▶ **What the task requires**
Work through the records below and copy every line that includes "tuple".

BEGIN Record extracts

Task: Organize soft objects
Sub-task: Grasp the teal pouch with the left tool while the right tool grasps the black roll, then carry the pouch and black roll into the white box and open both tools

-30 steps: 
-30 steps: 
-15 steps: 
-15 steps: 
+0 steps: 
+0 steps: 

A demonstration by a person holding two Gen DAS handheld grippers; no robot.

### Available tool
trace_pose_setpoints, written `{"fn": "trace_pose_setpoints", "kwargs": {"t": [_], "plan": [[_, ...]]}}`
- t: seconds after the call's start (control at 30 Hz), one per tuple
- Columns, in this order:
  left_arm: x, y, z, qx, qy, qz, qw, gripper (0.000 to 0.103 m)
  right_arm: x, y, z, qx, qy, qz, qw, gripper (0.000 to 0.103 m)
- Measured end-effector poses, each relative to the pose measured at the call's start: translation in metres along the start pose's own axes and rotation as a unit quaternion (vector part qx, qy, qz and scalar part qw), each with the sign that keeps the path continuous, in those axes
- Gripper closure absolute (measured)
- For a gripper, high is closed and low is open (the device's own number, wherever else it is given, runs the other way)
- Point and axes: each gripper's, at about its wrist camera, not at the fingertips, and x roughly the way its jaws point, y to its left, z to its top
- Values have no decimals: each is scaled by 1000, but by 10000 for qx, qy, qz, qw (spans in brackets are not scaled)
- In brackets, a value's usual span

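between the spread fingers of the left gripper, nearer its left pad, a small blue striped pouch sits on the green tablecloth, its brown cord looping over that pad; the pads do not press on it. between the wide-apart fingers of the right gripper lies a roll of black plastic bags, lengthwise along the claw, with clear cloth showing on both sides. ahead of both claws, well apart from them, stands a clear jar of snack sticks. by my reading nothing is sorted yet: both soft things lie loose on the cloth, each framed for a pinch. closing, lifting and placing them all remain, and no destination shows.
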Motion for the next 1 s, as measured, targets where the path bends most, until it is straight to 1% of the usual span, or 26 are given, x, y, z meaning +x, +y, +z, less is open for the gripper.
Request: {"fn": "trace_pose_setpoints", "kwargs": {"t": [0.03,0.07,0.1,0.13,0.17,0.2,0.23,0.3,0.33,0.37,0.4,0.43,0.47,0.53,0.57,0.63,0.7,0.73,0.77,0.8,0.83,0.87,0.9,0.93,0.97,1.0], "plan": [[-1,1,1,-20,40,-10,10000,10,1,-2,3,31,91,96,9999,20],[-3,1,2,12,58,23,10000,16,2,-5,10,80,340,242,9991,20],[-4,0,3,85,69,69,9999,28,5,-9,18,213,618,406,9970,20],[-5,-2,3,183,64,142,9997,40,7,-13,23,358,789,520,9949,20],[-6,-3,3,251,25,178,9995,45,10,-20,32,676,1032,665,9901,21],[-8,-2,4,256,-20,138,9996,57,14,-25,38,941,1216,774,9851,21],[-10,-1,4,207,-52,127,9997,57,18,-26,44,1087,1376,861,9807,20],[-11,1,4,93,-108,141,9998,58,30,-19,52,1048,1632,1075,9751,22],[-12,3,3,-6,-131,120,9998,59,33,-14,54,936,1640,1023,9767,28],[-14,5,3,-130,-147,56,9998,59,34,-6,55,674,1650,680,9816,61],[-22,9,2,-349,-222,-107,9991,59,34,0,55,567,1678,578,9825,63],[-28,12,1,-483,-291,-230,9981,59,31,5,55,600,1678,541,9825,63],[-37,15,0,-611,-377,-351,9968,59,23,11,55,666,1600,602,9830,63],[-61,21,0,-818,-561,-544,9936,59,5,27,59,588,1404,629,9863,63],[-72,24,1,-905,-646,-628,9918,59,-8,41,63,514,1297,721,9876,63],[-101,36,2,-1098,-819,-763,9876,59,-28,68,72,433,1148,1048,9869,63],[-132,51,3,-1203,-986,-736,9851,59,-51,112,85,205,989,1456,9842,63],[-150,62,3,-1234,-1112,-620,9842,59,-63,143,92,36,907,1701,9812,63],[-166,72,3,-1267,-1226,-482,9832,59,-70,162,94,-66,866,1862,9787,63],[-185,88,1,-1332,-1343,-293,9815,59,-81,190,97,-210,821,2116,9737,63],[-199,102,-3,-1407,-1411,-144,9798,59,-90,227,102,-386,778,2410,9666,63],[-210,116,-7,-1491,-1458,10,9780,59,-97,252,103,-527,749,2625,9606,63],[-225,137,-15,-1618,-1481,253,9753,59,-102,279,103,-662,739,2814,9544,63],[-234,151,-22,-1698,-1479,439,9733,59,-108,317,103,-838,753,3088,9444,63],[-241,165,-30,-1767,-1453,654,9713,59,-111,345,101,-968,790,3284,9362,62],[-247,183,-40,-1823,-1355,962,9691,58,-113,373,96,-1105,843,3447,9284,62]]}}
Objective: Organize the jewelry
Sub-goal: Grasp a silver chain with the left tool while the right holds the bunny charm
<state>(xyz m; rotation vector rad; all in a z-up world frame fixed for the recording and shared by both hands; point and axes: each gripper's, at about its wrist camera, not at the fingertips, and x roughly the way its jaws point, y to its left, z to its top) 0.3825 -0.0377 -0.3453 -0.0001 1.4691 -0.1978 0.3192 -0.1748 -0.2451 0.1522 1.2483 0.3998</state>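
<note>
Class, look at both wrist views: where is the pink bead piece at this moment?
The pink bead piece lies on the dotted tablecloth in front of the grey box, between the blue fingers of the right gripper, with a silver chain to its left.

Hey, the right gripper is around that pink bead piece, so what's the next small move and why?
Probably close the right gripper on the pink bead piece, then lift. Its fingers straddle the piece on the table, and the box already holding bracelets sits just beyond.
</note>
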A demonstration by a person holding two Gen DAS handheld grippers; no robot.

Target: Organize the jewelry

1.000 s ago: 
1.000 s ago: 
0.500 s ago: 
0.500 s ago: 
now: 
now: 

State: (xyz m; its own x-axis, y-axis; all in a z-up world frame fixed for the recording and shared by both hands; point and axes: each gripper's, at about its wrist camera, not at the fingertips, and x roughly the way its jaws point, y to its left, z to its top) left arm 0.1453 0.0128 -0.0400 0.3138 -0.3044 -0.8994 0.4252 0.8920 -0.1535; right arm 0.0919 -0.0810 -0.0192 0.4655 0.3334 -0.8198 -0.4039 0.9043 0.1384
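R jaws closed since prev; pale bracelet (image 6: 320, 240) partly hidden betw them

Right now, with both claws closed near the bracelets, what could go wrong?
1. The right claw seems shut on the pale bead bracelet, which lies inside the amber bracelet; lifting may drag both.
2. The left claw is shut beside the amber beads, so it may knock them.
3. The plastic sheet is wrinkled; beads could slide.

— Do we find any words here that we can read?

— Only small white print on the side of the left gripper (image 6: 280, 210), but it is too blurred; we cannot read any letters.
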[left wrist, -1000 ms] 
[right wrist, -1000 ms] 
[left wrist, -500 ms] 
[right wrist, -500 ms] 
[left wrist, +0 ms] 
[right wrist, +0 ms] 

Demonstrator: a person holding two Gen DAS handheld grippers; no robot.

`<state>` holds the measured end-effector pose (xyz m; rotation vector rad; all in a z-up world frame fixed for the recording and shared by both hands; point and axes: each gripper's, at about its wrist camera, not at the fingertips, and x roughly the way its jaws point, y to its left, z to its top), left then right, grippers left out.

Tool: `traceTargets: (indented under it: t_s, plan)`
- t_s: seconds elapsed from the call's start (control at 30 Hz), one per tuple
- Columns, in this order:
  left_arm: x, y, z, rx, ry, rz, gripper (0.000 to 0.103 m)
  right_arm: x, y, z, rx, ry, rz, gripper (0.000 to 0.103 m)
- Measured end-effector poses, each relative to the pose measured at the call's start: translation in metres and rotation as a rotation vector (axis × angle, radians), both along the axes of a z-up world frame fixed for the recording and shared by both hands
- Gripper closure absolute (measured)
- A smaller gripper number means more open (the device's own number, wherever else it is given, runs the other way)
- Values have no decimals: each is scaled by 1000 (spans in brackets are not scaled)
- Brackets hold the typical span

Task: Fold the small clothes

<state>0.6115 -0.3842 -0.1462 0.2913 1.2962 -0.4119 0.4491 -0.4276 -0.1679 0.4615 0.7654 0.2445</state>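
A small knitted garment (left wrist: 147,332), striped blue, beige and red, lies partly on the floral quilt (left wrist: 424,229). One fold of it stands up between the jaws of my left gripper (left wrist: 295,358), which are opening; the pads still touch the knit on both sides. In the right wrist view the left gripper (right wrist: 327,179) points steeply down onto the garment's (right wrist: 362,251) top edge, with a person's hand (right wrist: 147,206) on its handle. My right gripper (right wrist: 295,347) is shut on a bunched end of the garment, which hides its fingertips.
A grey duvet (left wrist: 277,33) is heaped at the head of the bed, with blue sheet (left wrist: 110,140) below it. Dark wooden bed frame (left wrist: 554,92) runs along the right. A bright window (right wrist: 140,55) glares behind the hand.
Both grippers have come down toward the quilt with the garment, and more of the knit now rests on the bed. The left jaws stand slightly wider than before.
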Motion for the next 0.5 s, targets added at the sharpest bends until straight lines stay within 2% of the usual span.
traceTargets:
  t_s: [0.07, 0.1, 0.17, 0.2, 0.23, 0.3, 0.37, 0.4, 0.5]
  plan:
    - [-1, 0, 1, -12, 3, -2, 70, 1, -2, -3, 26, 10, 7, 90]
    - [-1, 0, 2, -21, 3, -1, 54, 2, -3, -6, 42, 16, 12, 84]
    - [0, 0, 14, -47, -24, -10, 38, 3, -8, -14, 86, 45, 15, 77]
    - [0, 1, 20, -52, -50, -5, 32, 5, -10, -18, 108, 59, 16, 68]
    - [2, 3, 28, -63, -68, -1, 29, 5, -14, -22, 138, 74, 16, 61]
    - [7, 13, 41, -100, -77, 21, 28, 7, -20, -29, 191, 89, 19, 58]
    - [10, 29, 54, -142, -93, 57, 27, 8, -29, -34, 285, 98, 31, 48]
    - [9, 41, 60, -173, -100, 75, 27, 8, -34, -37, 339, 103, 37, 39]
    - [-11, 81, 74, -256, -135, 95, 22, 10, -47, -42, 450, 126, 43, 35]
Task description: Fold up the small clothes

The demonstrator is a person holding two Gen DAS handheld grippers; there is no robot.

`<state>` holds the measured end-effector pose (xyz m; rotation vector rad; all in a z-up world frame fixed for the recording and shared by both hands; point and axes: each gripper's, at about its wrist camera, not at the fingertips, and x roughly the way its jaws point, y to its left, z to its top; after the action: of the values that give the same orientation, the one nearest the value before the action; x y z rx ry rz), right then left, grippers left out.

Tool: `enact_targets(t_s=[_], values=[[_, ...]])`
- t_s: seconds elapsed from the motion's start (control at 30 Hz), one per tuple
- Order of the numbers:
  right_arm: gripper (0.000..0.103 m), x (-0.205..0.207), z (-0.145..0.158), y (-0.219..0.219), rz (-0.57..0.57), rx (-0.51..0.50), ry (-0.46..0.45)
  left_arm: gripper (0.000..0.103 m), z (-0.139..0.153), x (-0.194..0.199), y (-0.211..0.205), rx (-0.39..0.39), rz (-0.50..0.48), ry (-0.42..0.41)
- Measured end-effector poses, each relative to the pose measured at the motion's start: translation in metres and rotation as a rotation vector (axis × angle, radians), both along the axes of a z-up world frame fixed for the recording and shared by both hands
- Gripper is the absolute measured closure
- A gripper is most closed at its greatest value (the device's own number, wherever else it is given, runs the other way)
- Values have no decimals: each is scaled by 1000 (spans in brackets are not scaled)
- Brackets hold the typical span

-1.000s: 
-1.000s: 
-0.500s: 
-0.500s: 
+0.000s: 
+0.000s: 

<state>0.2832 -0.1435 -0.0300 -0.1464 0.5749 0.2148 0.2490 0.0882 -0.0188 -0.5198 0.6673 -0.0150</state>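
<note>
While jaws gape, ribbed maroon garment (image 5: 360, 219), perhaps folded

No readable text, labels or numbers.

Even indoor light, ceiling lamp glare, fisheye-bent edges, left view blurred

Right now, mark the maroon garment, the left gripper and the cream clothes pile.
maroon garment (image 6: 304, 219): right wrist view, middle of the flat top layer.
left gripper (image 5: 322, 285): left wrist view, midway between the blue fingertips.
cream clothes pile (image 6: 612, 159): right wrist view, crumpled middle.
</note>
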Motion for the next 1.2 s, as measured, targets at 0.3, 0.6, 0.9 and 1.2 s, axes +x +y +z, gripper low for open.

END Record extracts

▶ **Output for this task**
- t: seconds after the call's start (control at 30 Hz), one per tuple
- t_s: seconds elapsed from the call's start (control at 30 Hz), one per tuple
- t_s: seconds elapsed from the motion's start (control at 30 Hz), one per tuple

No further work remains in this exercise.